---- Recorded information

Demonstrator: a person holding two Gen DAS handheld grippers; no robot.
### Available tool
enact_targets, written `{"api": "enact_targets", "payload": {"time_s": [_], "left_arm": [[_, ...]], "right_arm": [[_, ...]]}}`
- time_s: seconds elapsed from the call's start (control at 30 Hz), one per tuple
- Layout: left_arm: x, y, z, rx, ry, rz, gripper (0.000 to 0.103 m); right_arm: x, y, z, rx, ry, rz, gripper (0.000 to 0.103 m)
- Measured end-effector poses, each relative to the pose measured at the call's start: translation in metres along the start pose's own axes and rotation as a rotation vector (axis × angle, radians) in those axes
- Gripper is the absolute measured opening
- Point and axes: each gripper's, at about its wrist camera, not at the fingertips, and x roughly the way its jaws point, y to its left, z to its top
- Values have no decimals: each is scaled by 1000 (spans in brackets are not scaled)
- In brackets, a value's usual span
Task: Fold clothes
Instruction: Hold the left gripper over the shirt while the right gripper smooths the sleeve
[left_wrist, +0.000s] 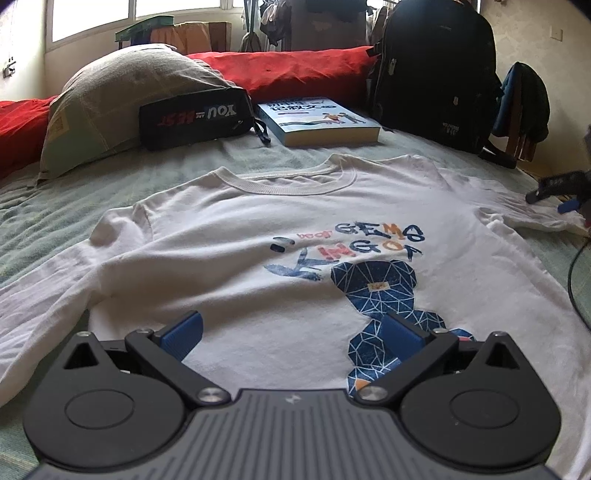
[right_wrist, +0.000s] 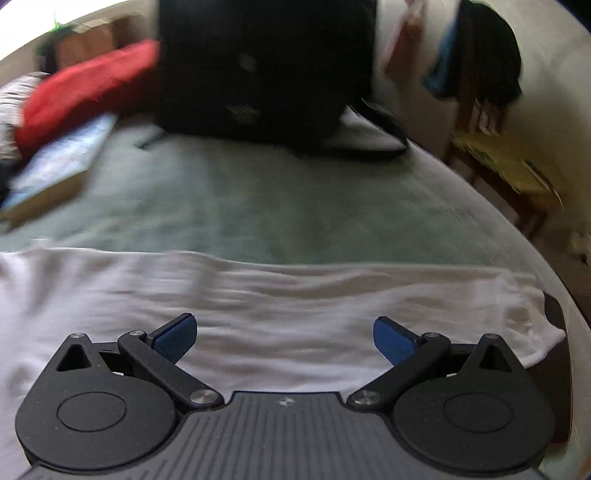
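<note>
Blue pads (left_wrist: 184, 334) of the left tool (left_wrist: 293, 332) stand wide apart with nothing between them, poised over the lower front of a white T-shirt (left_wrist: 258, 258) spread face up on a bed (left_wrist: 44, 206) covered in pale green. Just ahead of the left tool and a little to its right lies the shirt's print, a blue geometric bear (left_wrist: 376, 288) under coloured lettering, and further ahead is the ribbed collar (left_wrist: 291, 181). One sleeve runs off to that tool's left, the other to its right, where the tip of the right tool shows at the edge of the left wrist view. Beyond the collar, a black pouch (left_wrist: 192, 118) with white and red lettering leans against a grey-green pillow (left_wrist: 122, 96) ahead and to the left, and a blue book (left_wrist: 317, 122) lies straight ahead beside it. Furthest off, a red bolster (left_wrist: 295, 70) runs along the far side of the bed, with a black backpack (left_wrist: 436, 74) standing ahead to the right. The right tool (right_wrist: 284, 338) likewise has its blue pads (right_wrist: 175, 338) spread wide and empty, hovering over the shirt's sleeve (right_wrist: 443, 306), whose cuff ends just to that tool's right near the bed's edge. Ahead of the right tool comes bare green bedcover, then the backpack, blurred, with the book ahead to the left.
</note>
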Motion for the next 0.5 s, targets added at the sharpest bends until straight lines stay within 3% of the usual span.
{"api": "enact_targets", "payload": {"time_s": [0.2,0.3,0.4,0.5], "left_arm": [[8,0,0,-5,18,9,102],[10,0,-1,-1,29,18,102],[7,0,0,-3,20,8,102],[5,-2,-1,4,13,5,102]], "right_arm": [[42,-42,15,95,-24,-19,103],[38,-55,26,158,-20,-15,103],[9,-53,19,159,-41,54,103],[-19,-51,-4,122,-52,183,103]]}}
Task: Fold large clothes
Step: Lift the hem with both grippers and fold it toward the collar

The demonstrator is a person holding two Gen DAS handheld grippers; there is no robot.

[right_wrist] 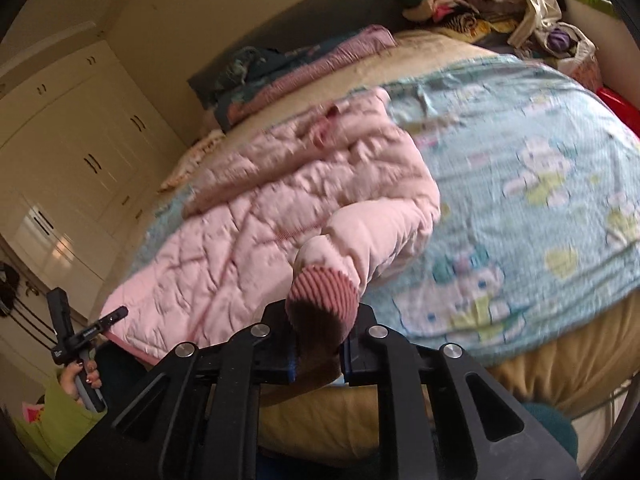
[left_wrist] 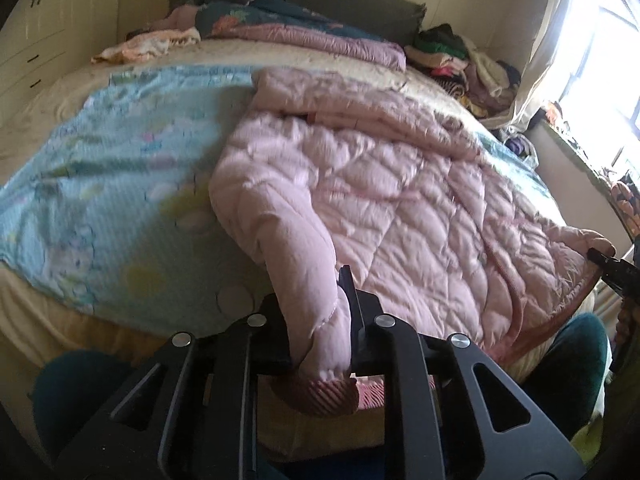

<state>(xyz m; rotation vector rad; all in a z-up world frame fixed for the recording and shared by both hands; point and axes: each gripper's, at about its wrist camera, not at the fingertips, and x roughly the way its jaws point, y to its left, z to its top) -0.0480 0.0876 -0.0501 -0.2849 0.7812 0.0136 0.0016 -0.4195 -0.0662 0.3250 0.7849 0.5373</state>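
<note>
So, on the left I had the left tongs (left_wrist: pixel 320 344) clenched on one sleeve (left_wrist: pixel 288 240) of the pink quilted jacket (left_wrist: pixel 380 184); the puffy cloth was squeezed between the two fingers and the ribbed cuff (left_wrist: pixel 316 396) hung out below them. The jacket itself lay spread on a light blue patterned sheet (left_wrist: pixel 112 184) over the bed (left_wrist: pixel 240 52), its hem side toward me near the bed's front edge, its collar end further in.

To my judgement this garment is light, soft and bulky. It will sag and slide on itself, and the smooth shell may slip out of a shallow bite, so the cuffs and the thick sleeve ends were good places to hold.

On the right, the right tongs (right_wrist: pixel 322 354) were closed on the other sleeve's ribbed cuff (right_wrist: pixel 324 296), dark pink, which bulged up between the fingers. In that view I also saw the person's hand (right_wrist: pixel 78 380) holding the left tool at the far left.

Both tongs pointed downward at a slant toward the bed, one sleeve in each, well apart. The pictures were blurred, mostly in the right view.
</note>
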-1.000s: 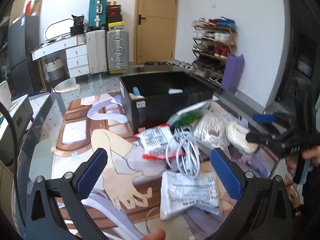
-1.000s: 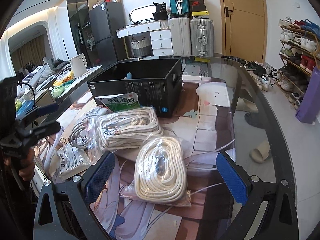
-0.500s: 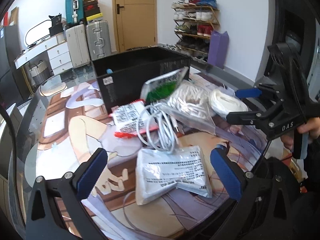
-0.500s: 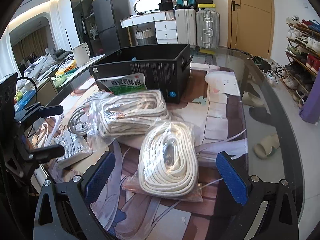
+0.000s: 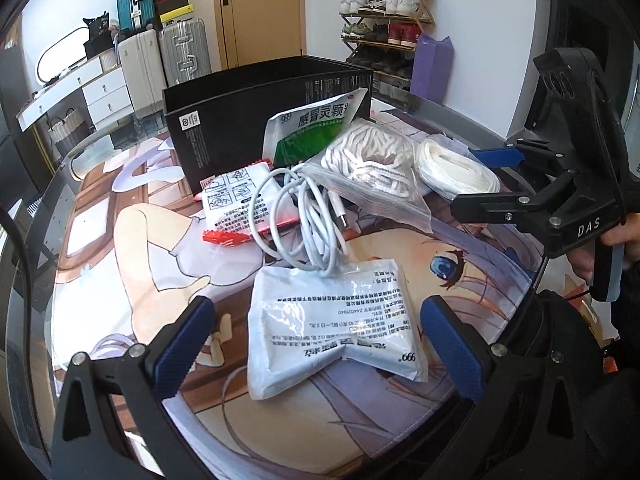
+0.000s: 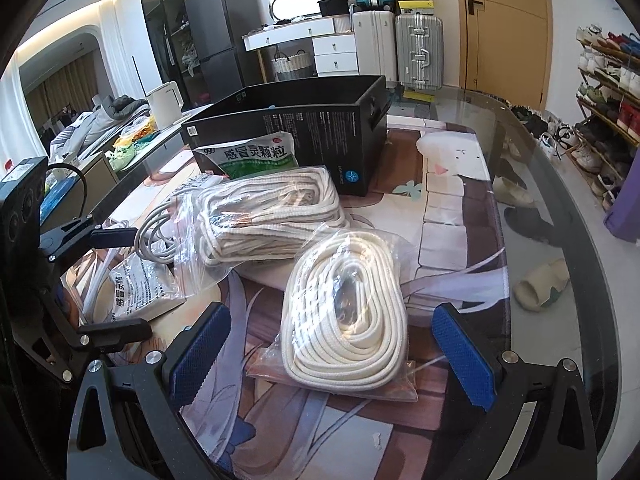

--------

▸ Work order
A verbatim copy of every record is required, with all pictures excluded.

▸ Exercise output
Demonstrator: a person holding two Gen DAS handheld grippers; no robot.
### Available tool
enact_targets, written `{"api": "enact_targets", "payload": {"time_s": [_], "left_arm": [[_, ...]], "right_arm": [[_, ...]]}}`
- time_s: seconds elapsed from the call's start (control at 30 Hz), one per tuple
- Layout: left_arm: x, y, z, rx, ry, rz, gripper (0.000 to 0.103 m); right_arm: x, y, z, rx, ry, rz, gripper (0.000 to 0.103 m)
- Measured end-effector poses, each relative to the pose measured at the call's start: translation in metres along the start pose's own axes and rotation as a rotation vector (axis × angle, radians) in those axes
- Gripper is the absolute measured opening
- Point and axes: each gripper's, at about its wrist camera, not at the fingertips, and x roughly the way its jaws point, y to its left, z to its top
- Values have no decimals: each is scaled by 1000 (spans in brackets are not scaled)
- In brackets, a value's usual span
Task: Fold clothes
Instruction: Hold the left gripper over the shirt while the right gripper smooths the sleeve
[left_wrist, +0.000s] 
[right_wrist, +0.000s] 
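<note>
Blue pads (left_wrist: 184, 334) of the left tool (left_wrist: 293, 332) stand wide apart with nothing between them, poised over the lower front of a white T-shirt (left_wrist: 258, 258) spread face up on a bed (left_wrist: 44, 206) covered in pale green. Just ahead of the left tool and a little to its right lies the shirt's print, a blue geometric bear (left_wrist: 376, 288) under coloured lettering, and further ahead is the ribbed collar (left_wrist: 291, 181). One sleeve runs off to that tool's left, the other to its right, where the tip of the right tool shows at the edge of the left wrist view. Beyond the collar, a black pouch (left_wrist: 192, 118) with white and red lettering leans against a grey-green pillow (left_wrist: 122, 96) ahead and to the left, and a blue book (left_wrist: 317, 122) lies straight ahead beside it. Furthest off, a red bolster (left_wrist: 295, 70) runs along the far side of the bed, with a black backpack (left_wrist: 436, 74) standing ahead to the right. The right tool (right_wrist: 284, 338) likewise has its blue pads (right_wrist: 175, 338) spread wide and empty, hovering over the shirt's sleeve (right_wrist: 443, 306), whose cuff ends just to that tool's right near the bed's edge. Ahead of the right tool comes bare green bedcover, then the backpack, blurred, with the book ahead to the left.
</note>
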Motion for the next 0.5 s, targets added at the sharpest bends until straight lines stay within 3% of the usual span.
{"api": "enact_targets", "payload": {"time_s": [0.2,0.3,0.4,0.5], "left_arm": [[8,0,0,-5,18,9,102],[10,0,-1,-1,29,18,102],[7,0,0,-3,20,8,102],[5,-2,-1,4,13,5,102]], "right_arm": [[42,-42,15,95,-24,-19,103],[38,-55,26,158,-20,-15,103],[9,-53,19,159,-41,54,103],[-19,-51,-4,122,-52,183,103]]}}
Task: Fold large clothes
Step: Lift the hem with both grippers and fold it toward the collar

The demonstrator is a person holding two Gen DAS handheld grippers; there is no robot.

[right_wrist] 
[left_wrist] 

<state>(xyz m; rotation vector rad; all in a z-up world frame fixed for the recording and shared by both hands; point and axes: each gripper's, at about its wrist camera, not at the fingertips, and x roughly the way its jaws point, y to its left, z to its top) -0.0480 0.0876 -0.0501 -0.2849 0.7812 0.0136 0.0016 -0.4195 -0.0662 0.3250 0.7849 0.5373</state>
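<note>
So, on the left I had the left tongs (left_wrist: pixel 320 344) clenched on one sleeve (left_wrist: pixel 288 240) of the pink quilted jacket (left_wrist: pixel 380 184); the puffy cloth was squeezed between the two fingers and the ribbed cuff (left_wrist: pixel 316 396) hung out below them. The jacket itself lay spread on a light blue patterned sheet (left_wrist: pixel 112 184) over the bed (left_wrist: pixel 240 52), its hem side toward me near the bed's front edge, its collar end further in.

To my judgement this garment is light, soft and bulky. It will sag and slide on itself, and the smooth shell may slip out of a shallow bite, so the cuffs and the thick sleeve ends were good places to hold.

On the right, the right tongs (right_wrist: pixel 322 354) were closed on the other sleeve's ribbed cuff (right_wrist: pixel 324 296), dark pink, which bulged up between the fingers. In that view I also saw the person's hand (right_wrist: pixel 78 380) holding the left tool at the far left.

Both tongs pointed downward at a slant toward the bed, one sleeve in each, well apart. The pictures were blurred, mostly in the right view.
</note>
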-1.000s: 
-1.000s: 
-0.500s: 
-0.500s: 
+0.000s: 
+0.000s: 

The answer has nothing more to it.